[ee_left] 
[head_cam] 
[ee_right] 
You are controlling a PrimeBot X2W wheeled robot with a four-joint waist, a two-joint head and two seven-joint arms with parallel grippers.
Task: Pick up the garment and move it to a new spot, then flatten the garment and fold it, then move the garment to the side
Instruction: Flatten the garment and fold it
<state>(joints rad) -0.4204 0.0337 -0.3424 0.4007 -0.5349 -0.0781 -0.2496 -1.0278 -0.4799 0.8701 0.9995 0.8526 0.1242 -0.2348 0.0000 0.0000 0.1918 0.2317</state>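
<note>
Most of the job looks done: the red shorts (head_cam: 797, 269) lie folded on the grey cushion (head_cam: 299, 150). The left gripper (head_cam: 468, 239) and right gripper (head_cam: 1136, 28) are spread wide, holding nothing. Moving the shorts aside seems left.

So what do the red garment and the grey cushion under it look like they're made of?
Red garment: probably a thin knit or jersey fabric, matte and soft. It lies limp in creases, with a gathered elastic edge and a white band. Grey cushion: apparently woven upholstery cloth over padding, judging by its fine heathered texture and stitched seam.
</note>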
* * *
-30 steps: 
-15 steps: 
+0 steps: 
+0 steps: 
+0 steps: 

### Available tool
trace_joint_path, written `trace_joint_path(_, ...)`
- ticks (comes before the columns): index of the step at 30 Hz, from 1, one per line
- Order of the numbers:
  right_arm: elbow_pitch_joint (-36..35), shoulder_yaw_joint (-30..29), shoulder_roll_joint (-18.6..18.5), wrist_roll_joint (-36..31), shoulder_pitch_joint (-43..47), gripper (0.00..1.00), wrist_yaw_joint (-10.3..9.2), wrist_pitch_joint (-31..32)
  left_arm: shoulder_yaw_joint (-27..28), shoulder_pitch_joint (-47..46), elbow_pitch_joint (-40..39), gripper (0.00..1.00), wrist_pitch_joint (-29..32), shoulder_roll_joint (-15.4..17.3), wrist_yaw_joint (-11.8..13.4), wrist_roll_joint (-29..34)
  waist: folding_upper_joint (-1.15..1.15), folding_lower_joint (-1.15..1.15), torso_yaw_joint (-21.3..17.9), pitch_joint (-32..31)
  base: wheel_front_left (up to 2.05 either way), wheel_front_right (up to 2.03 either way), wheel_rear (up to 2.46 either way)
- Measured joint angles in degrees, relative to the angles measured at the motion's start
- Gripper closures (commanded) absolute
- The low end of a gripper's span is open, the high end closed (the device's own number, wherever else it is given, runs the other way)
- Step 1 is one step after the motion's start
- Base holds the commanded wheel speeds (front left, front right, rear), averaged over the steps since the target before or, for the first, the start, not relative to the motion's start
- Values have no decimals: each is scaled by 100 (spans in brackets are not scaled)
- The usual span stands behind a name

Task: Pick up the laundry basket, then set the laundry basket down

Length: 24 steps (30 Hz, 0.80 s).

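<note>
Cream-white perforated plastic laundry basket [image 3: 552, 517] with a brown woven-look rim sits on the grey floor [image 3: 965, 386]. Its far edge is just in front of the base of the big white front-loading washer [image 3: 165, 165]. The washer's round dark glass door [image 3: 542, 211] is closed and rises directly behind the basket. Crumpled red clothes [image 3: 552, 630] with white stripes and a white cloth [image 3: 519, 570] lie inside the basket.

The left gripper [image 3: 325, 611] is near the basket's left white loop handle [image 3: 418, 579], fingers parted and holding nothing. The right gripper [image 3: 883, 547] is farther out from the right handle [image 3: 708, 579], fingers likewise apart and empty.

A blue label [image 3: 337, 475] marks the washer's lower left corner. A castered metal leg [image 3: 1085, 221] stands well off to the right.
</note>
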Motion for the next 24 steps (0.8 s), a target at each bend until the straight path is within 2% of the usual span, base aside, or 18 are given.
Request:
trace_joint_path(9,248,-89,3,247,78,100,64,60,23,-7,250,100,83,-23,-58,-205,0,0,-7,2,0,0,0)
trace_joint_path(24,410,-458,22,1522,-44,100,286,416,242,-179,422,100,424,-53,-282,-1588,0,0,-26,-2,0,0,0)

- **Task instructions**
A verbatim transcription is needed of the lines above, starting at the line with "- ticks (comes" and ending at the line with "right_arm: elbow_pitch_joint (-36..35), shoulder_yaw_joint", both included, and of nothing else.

- **Reply**
- ticks (comes before the columns): index of the step at 30 Hz, from 1, one per line
- Order of the numbers:
  right_arm: elbow_pitch_joint (-36..35), shoulder_yaw_joint (-30..29), shoulder_roll_joint (-18.6..18.5), wrist_roll_joint (-36..31), shoulder_pitch_joint (-43..47), gripper (0.00..1.00), wrist_yaw_joint (-10.3..9.2), wrist_pitch_joint (-31..32)

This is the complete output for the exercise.